WORK REQUIRED
Check every line below for the string "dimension", and copy the lines that contain it.

*** Opening of RECORDS ***

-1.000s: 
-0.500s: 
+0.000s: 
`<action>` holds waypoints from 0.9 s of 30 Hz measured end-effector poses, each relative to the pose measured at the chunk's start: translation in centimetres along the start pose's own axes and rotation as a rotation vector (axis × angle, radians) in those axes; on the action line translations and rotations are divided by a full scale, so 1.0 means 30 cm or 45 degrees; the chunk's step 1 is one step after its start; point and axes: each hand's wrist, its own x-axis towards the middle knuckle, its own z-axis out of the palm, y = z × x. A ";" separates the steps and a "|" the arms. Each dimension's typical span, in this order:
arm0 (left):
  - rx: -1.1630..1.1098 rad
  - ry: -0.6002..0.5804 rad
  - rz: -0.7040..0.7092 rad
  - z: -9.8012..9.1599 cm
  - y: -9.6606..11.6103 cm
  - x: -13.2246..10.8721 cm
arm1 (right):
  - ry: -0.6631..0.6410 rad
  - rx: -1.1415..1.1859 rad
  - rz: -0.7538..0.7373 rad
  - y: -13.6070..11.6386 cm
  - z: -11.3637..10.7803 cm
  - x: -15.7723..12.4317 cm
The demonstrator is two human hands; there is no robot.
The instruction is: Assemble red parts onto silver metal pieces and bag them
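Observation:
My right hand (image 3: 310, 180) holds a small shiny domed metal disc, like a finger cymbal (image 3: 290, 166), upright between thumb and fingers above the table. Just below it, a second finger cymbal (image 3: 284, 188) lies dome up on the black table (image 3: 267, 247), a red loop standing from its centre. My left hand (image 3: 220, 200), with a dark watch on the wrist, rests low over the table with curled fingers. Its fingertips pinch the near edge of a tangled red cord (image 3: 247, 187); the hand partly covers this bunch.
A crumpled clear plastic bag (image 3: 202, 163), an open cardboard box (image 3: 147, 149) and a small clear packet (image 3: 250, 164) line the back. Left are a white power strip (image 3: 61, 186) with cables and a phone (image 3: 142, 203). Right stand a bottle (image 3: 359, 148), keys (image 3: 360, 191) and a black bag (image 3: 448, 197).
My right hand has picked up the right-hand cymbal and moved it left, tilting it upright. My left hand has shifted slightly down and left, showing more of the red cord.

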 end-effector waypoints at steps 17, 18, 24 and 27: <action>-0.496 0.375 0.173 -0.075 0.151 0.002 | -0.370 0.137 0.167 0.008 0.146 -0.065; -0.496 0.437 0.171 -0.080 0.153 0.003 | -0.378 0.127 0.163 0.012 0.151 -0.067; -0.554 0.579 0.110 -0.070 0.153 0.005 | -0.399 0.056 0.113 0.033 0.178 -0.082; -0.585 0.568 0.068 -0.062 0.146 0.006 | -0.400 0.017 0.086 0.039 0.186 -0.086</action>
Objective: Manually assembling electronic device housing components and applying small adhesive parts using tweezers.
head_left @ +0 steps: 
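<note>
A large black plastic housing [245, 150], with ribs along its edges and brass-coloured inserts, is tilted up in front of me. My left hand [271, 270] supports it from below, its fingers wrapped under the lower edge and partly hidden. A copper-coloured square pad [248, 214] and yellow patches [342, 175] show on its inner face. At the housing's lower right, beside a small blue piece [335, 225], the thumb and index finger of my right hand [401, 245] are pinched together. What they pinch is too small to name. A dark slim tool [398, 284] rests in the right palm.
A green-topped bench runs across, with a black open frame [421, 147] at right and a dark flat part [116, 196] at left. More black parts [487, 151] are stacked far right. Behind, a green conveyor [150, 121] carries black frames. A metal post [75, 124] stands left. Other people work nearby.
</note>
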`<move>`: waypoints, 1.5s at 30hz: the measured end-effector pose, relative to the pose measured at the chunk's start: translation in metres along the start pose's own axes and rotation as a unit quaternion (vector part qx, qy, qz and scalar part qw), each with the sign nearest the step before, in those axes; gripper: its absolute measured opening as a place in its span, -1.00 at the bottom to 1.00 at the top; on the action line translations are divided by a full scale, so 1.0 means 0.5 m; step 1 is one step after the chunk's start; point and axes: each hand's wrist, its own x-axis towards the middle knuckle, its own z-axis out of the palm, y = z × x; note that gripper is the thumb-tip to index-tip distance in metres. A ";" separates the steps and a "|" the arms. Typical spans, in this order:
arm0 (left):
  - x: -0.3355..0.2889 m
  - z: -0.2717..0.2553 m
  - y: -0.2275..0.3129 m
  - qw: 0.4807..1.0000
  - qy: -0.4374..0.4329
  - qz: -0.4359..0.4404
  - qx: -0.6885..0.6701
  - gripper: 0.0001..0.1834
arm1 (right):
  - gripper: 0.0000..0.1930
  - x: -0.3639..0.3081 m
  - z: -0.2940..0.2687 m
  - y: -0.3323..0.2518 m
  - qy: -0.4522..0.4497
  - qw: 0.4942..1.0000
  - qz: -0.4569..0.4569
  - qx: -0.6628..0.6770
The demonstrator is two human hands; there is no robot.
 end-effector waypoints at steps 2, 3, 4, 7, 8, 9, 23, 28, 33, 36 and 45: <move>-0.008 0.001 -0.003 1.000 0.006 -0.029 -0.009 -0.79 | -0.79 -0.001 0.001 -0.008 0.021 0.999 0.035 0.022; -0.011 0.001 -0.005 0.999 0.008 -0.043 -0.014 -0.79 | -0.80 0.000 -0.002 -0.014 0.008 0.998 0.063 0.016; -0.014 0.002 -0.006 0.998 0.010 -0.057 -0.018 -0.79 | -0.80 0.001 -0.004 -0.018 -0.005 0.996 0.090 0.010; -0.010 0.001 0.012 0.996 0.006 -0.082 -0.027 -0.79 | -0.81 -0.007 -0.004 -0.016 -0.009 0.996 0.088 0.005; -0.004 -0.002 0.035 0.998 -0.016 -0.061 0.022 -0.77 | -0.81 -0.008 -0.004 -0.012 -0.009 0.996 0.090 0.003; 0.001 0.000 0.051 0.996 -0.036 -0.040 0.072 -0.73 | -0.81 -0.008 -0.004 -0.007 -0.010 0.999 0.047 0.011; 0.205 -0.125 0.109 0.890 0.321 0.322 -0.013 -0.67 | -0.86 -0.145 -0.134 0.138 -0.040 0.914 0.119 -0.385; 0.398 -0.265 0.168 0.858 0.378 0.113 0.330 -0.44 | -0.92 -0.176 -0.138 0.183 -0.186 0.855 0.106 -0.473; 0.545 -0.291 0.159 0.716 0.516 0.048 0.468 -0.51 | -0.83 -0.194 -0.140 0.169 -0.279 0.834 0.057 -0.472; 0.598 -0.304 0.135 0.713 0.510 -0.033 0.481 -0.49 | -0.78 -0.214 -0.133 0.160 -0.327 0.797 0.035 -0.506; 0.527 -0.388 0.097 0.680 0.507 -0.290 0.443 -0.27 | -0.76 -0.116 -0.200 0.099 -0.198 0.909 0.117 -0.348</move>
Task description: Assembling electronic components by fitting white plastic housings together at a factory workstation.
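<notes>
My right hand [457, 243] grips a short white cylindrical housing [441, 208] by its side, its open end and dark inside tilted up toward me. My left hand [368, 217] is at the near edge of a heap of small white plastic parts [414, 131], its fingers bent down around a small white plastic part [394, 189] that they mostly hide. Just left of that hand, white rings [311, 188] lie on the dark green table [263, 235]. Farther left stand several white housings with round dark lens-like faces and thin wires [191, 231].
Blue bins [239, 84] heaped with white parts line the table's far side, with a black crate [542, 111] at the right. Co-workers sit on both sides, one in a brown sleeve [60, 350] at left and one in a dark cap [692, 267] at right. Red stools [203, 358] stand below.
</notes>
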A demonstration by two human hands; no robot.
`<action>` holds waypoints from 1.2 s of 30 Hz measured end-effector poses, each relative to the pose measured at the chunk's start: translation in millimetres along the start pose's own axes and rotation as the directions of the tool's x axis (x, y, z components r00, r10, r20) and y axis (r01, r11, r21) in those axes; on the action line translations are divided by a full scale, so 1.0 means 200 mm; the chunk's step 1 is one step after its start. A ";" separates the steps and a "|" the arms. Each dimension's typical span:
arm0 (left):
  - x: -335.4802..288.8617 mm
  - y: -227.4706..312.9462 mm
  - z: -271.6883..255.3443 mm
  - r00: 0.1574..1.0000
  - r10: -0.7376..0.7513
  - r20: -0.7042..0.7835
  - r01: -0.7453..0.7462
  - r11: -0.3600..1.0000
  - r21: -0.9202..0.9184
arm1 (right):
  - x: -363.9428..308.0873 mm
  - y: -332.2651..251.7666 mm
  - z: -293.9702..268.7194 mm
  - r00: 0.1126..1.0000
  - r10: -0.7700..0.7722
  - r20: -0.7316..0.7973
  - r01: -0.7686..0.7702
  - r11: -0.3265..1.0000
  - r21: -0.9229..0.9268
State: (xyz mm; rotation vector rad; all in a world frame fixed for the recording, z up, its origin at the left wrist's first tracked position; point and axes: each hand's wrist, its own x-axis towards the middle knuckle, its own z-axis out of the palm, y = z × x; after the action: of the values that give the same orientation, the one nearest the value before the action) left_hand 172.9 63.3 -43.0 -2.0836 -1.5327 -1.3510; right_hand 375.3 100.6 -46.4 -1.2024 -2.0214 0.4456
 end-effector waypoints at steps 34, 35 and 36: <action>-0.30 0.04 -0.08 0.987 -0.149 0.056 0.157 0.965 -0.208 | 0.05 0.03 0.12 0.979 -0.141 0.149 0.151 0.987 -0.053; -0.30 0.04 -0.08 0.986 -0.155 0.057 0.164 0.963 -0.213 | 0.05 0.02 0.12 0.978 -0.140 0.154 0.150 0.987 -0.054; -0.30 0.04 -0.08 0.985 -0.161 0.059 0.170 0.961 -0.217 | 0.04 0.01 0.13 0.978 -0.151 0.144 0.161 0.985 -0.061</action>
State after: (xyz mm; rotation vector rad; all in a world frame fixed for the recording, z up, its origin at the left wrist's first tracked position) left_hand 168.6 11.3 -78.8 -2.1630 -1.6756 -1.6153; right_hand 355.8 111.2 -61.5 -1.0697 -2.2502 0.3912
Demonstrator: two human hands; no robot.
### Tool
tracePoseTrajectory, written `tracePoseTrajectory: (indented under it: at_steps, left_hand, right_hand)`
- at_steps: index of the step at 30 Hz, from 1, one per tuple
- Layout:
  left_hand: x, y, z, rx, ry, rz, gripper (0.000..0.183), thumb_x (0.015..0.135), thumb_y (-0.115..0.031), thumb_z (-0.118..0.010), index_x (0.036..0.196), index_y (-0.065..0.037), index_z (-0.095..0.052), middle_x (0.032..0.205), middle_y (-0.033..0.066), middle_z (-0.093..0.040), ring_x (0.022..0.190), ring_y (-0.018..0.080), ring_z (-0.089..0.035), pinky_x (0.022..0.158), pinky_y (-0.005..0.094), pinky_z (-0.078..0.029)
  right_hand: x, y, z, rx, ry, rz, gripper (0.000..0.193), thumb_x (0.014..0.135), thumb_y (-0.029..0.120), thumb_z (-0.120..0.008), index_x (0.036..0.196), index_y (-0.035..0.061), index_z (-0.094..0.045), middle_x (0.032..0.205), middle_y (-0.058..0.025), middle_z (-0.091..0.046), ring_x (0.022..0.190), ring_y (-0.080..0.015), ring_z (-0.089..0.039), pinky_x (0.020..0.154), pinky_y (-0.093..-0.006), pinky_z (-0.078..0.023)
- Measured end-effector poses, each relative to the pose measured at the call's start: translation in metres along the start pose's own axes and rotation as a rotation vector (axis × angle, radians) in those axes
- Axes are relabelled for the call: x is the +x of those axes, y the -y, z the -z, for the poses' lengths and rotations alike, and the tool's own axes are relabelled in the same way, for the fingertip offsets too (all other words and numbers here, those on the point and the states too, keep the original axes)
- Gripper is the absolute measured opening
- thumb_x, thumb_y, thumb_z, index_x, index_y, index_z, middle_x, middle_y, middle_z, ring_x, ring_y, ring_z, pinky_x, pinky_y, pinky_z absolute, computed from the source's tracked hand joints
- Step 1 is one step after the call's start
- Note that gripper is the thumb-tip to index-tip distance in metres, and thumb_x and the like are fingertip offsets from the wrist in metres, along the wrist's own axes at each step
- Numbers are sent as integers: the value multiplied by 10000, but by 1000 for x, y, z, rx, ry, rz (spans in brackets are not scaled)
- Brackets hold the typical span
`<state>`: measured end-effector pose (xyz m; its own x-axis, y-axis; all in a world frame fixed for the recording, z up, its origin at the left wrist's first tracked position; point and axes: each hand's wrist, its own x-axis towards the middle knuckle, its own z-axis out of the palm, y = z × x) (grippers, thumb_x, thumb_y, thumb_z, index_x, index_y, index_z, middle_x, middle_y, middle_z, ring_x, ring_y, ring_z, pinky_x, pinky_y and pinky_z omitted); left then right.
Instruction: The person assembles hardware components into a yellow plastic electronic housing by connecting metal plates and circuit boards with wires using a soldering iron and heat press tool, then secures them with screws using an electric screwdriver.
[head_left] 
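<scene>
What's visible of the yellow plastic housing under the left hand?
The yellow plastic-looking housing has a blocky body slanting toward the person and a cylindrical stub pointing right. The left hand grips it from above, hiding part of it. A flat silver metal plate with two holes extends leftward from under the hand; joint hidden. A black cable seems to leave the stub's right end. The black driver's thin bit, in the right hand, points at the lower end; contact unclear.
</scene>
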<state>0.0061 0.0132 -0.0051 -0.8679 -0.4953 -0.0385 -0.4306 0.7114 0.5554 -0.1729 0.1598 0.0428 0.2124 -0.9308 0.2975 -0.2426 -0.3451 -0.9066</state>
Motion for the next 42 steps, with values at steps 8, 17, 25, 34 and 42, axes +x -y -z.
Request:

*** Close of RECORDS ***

FINISHED TASK
`<action>` holds waypoints from 0.9 s of 30 Hz measured end-effector poses, each relative to the pose measured at the chunk's start: translation in centimetres along the start pose's own axes and rotation as a rotation vector (axis × angle, radians) in those axes; on the action line translations and rotations are divided by a full scale, so 1.0 means 30 cm or 45 degrees; the chunk's step 1 is one step after its start; point and axes: each hand's wrist, its own x-axis towards the middle knuckle, its own z-axis out of the palm, y = z × x. A ";" separates the steps and a "|" the arms. Each dimension's typical span, in this order:
`<action>` holds waypoints from 1.2 s of 30 Hz measured end-effector poses, each relative to the pose measured at the chunk's start: translation in millimetres along the start pose's own axes and rotation as the directions of the tool's x axis (x, y, z components r00, r10, r20) and y axis (r01, r11, r21) in those axes; on the action line translations are divided by a full scale, so 1.0 means 200 mm; the chunk's step 1 is one step after its start. A ";" separates the steps and a "|" the arms. Each dimension's typical span:

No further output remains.